■ **REQUIRED WORK**
Which lines of the material hold the word "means"? Copy each one.
EXCERPTED DATA section start
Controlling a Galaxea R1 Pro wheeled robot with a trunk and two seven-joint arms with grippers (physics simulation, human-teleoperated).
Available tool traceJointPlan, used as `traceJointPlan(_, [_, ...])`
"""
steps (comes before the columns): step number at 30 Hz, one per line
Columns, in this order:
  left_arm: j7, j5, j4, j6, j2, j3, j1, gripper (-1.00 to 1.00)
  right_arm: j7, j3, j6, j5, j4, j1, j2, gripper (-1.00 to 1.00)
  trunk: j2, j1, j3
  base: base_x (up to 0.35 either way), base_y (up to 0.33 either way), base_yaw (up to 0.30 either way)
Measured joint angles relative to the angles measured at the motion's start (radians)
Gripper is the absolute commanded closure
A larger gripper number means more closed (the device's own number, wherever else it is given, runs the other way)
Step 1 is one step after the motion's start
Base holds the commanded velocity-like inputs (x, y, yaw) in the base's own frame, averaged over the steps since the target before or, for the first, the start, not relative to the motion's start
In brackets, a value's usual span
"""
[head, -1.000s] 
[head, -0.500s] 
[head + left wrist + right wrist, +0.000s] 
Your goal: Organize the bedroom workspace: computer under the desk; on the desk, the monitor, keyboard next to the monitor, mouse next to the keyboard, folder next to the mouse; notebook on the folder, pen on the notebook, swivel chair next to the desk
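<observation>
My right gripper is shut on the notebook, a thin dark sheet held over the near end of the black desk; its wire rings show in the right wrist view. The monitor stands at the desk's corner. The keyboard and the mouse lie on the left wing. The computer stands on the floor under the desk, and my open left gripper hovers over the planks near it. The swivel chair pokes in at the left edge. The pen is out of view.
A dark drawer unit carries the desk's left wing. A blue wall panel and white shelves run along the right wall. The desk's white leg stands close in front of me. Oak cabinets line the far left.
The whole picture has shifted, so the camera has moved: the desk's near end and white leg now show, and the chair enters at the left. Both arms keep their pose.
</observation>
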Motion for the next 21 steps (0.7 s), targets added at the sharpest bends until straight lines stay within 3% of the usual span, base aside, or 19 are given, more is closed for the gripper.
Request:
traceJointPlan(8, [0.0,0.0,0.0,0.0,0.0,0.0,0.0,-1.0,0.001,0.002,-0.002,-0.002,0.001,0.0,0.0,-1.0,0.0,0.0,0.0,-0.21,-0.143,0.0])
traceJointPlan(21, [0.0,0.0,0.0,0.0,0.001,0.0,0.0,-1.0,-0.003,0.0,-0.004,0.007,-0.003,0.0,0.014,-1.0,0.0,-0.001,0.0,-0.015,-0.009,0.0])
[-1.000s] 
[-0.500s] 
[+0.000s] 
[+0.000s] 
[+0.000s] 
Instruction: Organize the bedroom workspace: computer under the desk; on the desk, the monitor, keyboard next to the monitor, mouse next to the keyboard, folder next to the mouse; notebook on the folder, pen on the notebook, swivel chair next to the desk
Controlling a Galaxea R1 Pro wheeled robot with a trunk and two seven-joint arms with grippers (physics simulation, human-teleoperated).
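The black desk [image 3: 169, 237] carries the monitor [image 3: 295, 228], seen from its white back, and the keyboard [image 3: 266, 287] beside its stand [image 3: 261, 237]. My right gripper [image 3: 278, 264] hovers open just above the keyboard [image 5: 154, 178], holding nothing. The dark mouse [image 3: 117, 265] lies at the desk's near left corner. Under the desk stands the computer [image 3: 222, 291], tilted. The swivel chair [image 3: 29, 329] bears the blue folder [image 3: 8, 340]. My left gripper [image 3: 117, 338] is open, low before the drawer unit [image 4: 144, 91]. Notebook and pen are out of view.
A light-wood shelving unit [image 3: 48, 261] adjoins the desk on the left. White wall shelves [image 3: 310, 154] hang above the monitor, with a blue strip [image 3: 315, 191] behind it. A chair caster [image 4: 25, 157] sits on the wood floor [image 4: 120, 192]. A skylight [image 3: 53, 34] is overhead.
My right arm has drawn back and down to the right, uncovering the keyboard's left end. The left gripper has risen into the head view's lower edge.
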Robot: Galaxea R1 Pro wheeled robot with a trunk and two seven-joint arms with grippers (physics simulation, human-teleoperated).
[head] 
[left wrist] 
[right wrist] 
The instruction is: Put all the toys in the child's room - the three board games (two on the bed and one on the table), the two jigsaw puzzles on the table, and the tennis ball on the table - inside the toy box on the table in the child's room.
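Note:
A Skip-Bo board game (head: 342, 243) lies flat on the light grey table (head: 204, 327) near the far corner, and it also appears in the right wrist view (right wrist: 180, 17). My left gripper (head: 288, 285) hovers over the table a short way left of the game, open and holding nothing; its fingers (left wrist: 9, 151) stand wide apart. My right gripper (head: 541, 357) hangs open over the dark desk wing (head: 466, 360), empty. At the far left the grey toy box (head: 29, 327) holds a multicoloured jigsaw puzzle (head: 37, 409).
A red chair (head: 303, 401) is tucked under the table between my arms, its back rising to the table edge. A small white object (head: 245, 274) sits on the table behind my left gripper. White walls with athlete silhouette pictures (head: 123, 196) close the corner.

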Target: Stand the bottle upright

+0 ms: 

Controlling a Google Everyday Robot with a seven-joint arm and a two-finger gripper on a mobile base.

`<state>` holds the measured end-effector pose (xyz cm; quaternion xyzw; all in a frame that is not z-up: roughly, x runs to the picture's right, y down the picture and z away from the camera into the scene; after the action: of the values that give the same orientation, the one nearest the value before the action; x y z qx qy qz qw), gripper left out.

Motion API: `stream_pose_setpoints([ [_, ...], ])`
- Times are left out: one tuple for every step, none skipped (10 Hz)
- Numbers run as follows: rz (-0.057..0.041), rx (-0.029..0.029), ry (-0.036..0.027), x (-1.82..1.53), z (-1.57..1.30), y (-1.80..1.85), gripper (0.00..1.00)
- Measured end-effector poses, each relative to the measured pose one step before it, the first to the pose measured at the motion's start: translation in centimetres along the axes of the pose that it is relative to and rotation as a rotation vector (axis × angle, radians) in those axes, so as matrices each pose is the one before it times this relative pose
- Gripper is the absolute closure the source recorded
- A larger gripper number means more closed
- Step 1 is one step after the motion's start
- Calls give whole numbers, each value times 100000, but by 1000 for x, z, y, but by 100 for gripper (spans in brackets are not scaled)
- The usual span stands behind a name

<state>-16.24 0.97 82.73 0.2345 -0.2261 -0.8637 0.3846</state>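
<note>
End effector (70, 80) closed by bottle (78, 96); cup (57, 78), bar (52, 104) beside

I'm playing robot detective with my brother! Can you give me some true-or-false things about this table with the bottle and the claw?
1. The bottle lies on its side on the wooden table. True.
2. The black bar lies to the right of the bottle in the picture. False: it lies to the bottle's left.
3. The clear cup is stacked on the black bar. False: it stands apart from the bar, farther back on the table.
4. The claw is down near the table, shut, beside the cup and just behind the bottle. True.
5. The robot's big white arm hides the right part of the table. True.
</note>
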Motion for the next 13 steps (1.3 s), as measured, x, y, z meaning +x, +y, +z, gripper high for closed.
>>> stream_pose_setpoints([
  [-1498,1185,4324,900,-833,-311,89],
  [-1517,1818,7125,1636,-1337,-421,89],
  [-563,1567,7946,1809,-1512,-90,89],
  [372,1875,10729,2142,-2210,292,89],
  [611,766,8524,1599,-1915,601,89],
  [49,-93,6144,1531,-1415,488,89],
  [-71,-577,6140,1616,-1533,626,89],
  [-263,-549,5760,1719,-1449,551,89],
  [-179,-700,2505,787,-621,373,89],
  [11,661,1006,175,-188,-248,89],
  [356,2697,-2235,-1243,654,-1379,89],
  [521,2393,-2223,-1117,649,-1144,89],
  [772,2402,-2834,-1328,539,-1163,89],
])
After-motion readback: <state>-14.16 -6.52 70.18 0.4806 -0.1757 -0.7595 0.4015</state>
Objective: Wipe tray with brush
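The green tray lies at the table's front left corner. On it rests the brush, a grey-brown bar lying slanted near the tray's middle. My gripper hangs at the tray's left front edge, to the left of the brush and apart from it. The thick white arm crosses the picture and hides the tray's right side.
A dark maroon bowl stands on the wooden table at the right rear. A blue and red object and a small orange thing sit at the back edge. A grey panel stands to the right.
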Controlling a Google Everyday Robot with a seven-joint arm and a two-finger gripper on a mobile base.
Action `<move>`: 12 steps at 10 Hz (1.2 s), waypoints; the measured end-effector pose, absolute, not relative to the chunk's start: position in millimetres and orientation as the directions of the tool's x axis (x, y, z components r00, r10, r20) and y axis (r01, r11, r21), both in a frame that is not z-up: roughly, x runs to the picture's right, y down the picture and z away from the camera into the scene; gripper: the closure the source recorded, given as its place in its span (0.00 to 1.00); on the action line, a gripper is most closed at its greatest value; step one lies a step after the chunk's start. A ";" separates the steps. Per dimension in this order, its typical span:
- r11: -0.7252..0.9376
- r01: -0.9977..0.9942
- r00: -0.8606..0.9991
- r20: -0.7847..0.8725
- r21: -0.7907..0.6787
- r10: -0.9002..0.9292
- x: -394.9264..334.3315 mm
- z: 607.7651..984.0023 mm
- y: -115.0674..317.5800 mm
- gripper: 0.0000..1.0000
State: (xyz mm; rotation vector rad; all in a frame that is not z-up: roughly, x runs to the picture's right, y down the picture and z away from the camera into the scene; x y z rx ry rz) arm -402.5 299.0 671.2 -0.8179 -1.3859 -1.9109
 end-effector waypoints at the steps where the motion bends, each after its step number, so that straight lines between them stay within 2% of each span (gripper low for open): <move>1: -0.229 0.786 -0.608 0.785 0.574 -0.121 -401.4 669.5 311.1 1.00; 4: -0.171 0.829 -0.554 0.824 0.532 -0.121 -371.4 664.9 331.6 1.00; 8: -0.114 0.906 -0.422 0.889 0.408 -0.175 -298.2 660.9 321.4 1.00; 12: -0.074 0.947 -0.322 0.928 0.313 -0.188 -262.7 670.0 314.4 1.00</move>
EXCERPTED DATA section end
■ **TASK OUTPUT**
A larger gripper number means more closed (the device's own number, wherever else it is given, runs the other way)
- A larger gripper number means more closed

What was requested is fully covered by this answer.